I’ve been doing a series of articles on King’s volunteer firefighters over the past few months. Fire Chief Jim Wall wanted to increase the visibility of his men and women in uniform and promote their recruitment. I don’t think either of us knew it would snowball into an ongoing look into the lives of those who serve.
If you don’t personally know a firefighter, you may have your own ideas and opinions about the type of people they are. I didn’t know what to expect when this series began. Boy has it become interesting!
“I’m just a firefighter,” said veteran King City volunteer Renzo Cescolini. From my recent experience, there’s no such thing as “just a firefighter.” But he was quite sincere about it.
And that really made me think. Who puts on 100 pounds of equipment and rushes into a burning building? Who spends an hour cutting someone out of a vehicle and then performs CPR on them to try to bring them back?
Captain Jerry Binsfield has been doing this for more than 30 years. That in itself is a testament to commitment. These days, the captain says he loves hanging around the younger firefighters, feeding off of their enthusiasm and soaking in their excitement. He finds it “inspiring.”

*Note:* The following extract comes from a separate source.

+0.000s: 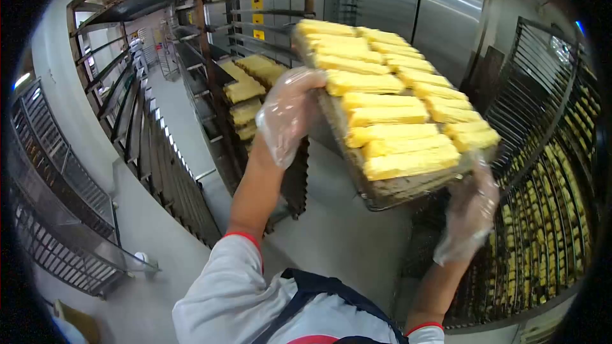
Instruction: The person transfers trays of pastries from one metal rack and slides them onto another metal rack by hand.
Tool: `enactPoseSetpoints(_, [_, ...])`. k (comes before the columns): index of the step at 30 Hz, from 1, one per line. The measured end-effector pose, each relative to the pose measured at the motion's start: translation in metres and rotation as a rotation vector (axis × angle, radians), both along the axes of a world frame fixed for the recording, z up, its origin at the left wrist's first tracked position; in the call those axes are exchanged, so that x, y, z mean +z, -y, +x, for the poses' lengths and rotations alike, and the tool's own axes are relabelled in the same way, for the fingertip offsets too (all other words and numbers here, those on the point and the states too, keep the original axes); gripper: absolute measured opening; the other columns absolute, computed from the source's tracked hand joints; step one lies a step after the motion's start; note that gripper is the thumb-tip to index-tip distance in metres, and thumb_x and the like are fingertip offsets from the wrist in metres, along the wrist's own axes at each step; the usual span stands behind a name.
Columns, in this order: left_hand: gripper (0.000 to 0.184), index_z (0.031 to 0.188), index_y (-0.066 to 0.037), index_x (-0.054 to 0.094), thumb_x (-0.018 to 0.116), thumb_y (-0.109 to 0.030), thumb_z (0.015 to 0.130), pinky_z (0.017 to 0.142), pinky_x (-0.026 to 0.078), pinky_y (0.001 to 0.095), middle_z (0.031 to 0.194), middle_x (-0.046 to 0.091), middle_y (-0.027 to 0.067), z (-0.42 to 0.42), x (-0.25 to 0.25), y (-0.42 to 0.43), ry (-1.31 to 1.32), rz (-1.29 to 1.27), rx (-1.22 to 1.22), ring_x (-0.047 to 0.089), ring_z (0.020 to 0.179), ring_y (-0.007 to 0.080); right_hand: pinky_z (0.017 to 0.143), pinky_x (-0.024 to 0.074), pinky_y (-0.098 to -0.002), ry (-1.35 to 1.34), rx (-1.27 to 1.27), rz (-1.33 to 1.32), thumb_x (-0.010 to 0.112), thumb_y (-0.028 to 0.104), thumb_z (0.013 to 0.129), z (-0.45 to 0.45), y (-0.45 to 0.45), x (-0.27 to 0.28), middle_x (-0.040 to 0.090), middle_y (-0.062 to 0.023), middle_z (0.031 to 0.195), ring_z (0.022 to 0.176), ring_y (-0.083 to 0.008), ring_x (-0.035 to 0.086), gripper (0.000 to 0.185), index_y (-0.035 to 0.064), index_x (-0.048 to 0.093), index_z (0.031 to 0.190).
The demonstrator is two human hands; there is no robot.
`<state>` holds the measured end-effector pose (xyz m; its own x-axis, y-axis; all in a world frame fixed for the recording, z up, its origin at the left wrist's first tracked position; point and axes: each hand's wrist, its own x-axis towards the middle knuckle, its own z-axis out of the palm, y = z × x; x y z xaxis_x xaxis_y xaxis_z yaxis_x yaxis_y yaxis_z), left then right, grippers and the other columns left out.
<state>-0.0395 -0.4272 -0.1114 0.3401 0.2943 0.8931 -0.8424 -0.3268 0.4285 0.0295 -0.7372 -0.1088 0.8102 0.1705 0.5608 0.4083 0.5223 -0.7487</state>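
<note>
The tray (417, 185) lies tilted between the 2 hands, bearing 2 columns of yellow sticks (408, 159). The left hand (290, 111) pinches the long edge beside it; the right hand (473, 213) clasps the near corner, its fingers partly hidden. The tray looks stiff and fairly heavy, the sticks soft and easily dented; opposite rims suit the grip, though thin plastic gloves (280, 137) may slip.
</note>
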Motion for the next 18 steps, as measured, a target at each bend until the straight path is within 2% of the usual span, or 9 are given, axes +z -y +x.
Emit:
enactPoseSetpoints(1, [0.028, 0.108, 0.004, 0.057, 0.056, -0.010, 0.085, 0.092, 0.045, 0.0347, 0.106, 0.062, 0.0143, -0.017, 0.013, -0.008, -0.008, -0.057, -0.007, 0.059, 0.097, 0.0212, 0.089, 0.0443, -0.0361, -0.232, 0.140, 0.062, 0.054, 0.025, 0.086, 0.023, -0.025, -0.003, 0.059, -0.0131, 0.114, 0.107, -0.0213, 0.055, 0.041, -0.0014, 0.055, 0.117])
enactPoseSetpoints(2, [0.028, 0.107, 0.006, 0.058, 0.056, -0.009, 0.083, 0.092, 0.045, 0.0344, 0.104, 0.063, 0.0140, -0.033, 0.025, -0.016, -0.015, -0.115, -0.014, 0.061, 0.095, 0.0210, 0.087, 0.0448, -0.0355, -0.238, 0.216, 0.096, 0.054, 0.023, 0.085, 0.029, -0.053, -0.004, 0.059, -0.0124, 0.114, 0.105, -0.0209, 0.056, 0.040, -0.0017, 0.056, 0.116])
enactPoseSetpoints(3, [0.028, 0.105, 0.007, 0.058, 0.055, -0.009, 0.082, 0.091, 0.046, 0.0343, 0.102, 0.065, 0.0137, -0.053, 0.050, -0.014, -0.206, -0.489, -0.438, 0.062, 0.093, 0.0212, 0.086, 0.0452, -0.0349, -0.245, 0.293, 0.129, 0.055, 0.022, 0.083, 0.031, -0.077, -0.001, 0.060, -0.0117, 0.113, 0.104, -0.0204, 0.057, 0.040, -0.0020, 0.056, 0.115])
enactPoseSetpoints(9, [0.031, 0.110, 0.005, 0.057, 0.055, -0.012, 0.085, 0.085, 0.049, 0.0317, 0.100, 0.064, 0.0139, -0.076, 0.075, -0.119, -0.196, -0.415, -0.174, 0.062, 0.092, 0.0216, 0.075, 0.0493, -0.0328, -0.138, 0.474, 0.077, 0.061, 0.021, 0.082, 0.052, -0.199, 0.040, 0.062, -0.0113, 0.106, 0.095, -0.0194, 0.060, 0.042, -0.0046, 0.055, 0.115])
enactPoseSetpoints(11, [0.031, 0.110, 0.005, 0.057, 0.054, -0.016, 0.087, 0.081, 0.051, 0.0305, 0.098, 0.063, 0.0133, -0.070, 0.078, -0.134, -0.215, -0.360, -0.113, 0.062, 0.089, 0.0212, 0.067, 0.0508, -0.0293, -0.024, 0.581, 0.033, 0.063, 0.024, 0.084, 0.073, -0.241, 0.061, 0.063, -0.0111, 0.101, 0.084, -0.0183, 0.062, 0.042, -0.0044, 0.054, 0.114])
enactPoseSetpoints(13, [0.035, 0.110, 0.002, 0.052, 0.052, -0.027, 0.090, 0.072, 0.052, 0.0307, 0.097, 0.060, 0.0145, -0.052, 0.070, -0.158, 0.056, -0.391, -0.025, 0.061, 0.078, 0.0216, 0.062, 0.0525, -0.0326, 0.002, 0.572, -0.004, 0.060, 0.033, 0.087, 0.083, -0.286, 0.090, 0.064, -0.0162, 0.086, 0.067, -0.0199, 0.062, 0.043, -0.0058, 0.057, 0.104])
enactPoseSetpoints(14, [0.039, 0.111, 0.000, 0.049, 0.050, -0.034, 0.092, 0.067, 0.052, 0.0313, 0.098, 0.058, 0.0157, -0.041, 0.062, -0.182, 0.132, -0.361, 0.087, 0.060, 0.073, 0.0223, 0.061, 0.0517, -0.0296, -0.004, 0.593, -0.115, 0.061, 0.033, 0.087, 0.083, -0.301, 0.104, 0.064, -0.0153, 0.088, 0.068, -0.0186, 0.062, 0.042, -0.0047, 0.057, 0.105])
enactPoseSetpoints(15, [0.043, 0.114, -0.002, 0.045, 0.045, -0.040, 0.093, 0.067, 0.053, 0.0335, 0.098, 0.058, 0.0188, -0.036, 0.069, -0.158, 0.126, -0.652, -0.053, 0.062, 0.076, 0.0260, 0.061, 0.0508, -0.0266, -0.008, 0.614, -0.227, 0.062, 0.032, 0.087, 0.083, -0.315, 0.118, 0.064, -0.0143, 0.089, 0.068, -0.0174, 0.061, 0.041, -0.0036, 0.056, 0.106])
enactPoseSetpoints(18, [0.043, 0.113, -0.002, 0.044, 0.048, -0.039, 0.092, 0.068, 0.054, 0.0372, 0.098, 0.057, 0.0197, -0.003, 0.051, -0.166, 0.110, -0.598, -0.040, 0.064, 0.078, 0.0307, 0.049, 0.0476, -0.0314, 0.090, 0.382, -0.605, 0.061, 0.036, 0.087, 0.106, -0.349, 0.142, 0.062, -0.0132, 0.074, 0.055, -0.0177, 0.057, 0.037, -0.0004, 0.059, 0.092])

We all hear negative stories about the younger generation and its apparent lack of commitment and selflessness. Well, Jerry will tell you it isn’t so. There are some really good, dedicated, caring people at the fire halls in King. Their compassion and sense of community is contagious.
And that’s a very good thing. This is something you can’t put a price on, or teach or foster. It’s inherent in these individuals.
And none of them, despite the plaques and awards, ever ask for a pat on the back. They don’t even make a big deal about meeting those they’ve saved in those awful situations.
I ran into a rather modest artist last week, who spent two years working on a metal sculpture of a life-size horse. He created this beautiful piece out of metal rebar, one of the most unforgiving substances there is.
Kendall McCulloch undertook this task as a personal challenge. While he loves showing it to people, it’s not about glory, fame or recognition. He is simply overwhelmed that it turned out well and that other people enjoy it.
During our conversation it dawned on me that Kendall is just a genuine, friendly person, not to mention talented. His smile is contagious and I left his property feeling good.
I could create a list a mile long of King residents I’ve met who’ve been accommodating, informative, courteous, generous, kind and passionate. Of course, every community has them, but we don’t always get a chance to meet them or see them in action. I do.
From the local movers and shakers to members of the agricultural society; from local business people to volunteers of the King Township Food Bank, there are countless souls who’ve made it their mission to give back.
And most of them don’t even realize how special that is. Do they fully appreciate the domino effect that such giving can have? Well, let me tell you that it does have an impact. And yes, doing good can change the world.
When I think of the firefighters and the young recruits, someone along the way must have given them a guiding hand, a decent amount of morals, ethics and kindness. And they’re sharing it all.
We are all the beneficiaries of those who came before us. Each one of us is a human being and has a story to tell, and has faced our own challenges. Our experiences have made us who we are.
So, the onus is on us to continue this trend, and pass on all that we know and hold dear, to future generations.
We do this without thinking with our own children and family members.
But we do it in so many other ways, too. By volunteering, coming to the aid of a neighbour, saying thank you to a local firefighter and supporting local Lions, we are making a statement.
Alone, maybe we can’t change the world. But together, look out!
To all those I’ve met and have made a difference, I thank you!